Pushed ahead by high raw material costs and rising consumer demand, prices for polypropylene, solid polystyrene and suspension PVC resins all increased in March.
``Resin prices are continuing to escalate,'' said Craig Blizzard, marketing director for PP leader Basell Polyolefins of Elkton, Md. ``We're trying to keep up with monomer [price increases].
``Our core customers are going like gangbusters. They're voting with their purchase orders.''
The March increase was the third consecutive 3 cent-per-pound move absorbed by PP buyers. Industry contacts said first-quarter PP demand in the United States and Canada was up 5 percent over the same period in 2003. Craig Fisher, a market analyst with Phillip Townsend Associates Inc. in Houston, said first-quarter PP growth may have been as high as 8 percent.
High prices for crude oil are putting PP under pressure, since half of the propylene monomer needed to make PP in North America comes from oil refineries, sources said. Spot prices for West Texas intermediate crude were almost $37 a barrel April 14, up more than 20 percent from the same date a year ago.
One Midwestern PP buyer said PP prices could climb higher still, with a 5 cent move on the table in April and a 3 cent hike on tap for May.
Even with the increases of 2004, PP ``still is a bargain compared to other commodity resins,'' the buyer said.
Fisher said pressure for higher PP prices could continue through April before slowing down some. Propylene monomer prices stayed flat in April, which Fisher said was the result of supply ``loosening up quite a bit,'' with cracker units coming back up and spot prices slipping.
Selling prices for solid PS were prodded higher by 3 cents per pound in March, with much of the increase owing to sky-high prices for benzene feedstock. Per-gallon benzene prices jumped more than 40 percent between November and March, contacts said.
Benzene prices went out of control in early April, with spot prices exceeding $3 per gallon before settling at $2.35 - a level 30 percent higher than April 2003.
Since Jan. 1, prices for solid PS in North America are up an average of 11 cents per pound - almost 20 percent.
PS makers expect U.S./Canadian demand growth of as much as 3 percent in 2004 after watching sales drop 4 percent in 2003. First-quarter 2004 sales were up as much as 4 percent, according to Jeff Denton, North American PS marketing manager for Dow Chemical Co. in Midland, Mich.
``Food service, food packaging, durables like large appliances, and even the TV market have shown strength,'' Denton said. ``There's some very positive demand strength out there.''
The PVC world has been buffeted by high prices of not only crude oil, but also of natural gas, which is used to make 70 percent of North American ethylene feedstock. Natural gas was trading April 14 at $5.90 per million Btu, about 6 percent higher than the year-ago level and well above the sub-$4 prices the market enjoyed throughout the 1990s.
As a result, North American suspension PVC prices went up an average of 2 cents per pound for the third consecutive month in March.
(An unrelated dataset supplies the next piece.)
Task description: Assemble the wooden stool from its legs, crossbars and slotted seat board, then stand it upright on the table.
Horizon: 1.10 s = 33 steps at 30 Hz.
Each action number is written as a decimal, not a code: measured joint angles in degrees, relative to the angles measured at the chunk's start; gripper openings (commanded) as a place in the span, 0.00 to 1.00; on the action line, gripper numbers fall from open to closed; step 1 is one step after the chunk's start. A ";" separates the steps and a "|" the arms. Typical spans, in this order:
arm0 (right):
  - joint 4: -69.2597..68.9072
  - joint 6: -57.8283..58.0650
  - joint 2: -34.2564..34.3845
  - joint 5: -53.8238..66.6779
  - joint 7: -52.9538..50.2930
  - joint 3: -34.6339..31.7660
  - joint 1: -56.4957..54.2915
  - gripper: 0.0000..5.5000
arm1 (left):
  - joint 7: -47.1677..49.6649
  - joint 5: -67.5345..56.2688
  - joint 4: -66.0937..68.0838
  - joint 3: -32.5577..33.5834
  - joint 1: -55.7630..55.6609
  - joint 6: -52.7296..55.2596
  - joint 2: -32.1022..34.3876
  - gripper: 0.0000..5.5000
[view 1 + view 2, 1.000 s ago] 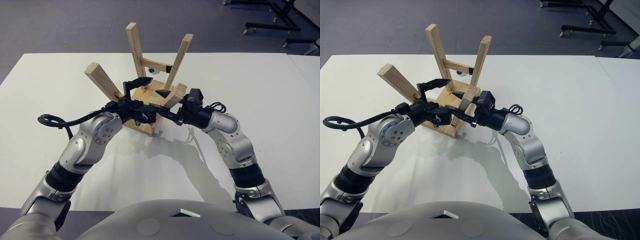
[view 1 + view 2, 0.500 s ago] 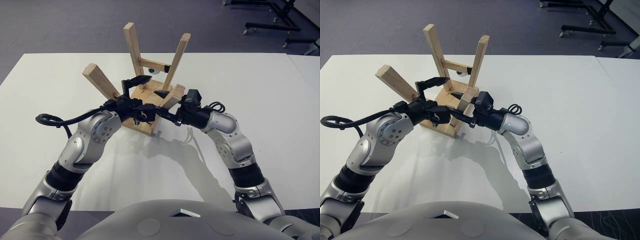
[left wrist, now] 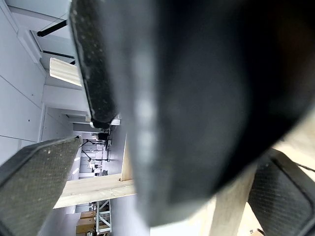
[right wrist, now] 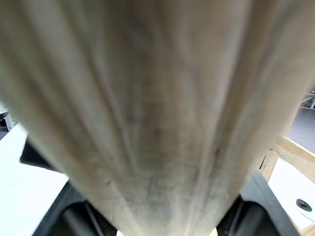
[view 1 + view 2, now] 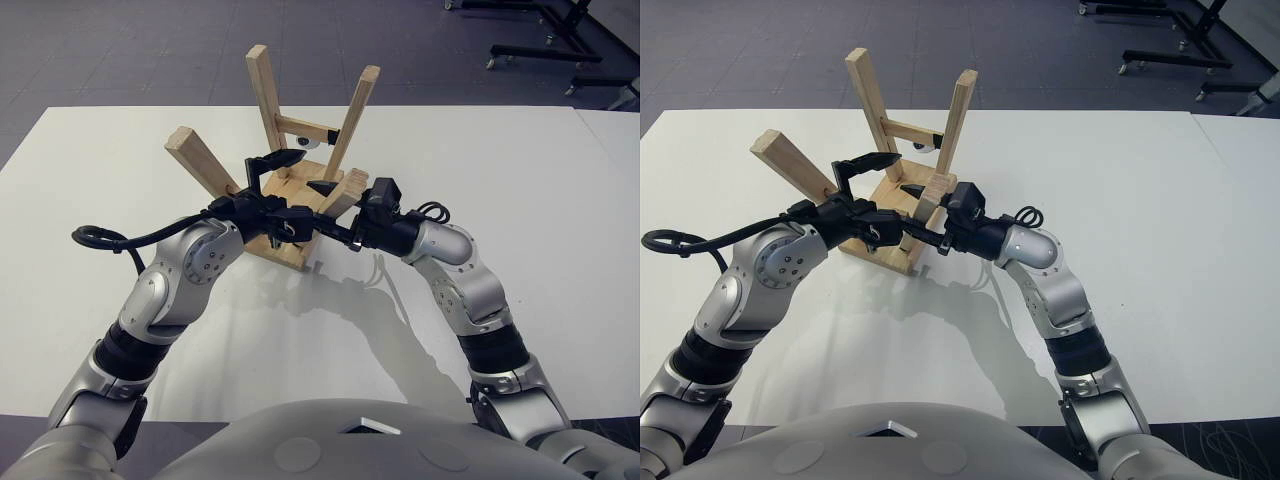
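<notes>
- The pale wooden stool (image 5: 268, 100) sits upside down and tilted at the middle of the white table (image 5: 560, 250), its four legs pointing up and outward.
- Its slotted seat board (image 5: 290, 256) is lowest, with the near edge towards the robot.
- A short crossbar (image 5: 310, 127) joins the two far legs.
- The left gripper (image 5: 292, 186) is at the stool's near-left side, beside the splayed leg (image 5: 200, 160). Its black fingers (image 3: 93, 64) stand wide apart over the underside of the seat (I cannot tell whether either one presses on the wood).
- The right gripper (image 5: 326, 208) is clamped on the near-right leg (image 4: 147, 123), whose wood runs between the two fingers in the right wrist view.
- The two grippers are close together over the seat.
</notes>
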 measured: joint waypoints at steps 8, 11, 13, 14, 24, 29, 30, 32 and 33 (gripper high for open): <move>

Pipe-grade resin prices now are up an average of 15 percent since Jan. 1. PVC makers expect U.S./Canadian PVC demand - which was down 2 percent in 2003 - to rebound and post a 4 percent gain in 2004.
Buyers said the construction market, which accounts for about 60 percent of U.S./Canadian PVC use, remained solid in March as it ramped up for its busiest building season. Another 2 cent increase has been nominated for April by most major PVC makers.
Pipe inventories are relatively balanced, according to a Midwestern PVC buyer.
``Housing could even slow down and we'd be OK on [PVC] pipe demand for a while,'' he said. ``There hasn't been much overbuying on pipe.''
The total number of U.S. building permits was up 5 percent in the first two months of 2004 compared with the same period a year ago, according to the National Association of Home Builders, in Washington.
In an April 15 news release, NAHB chief economist David Seiders said the group expects the demand for single-family homes in the United States to remain ``quite strong'' in 2004, despite the rise in long-term mortgage rates, because of growth in employment and household income.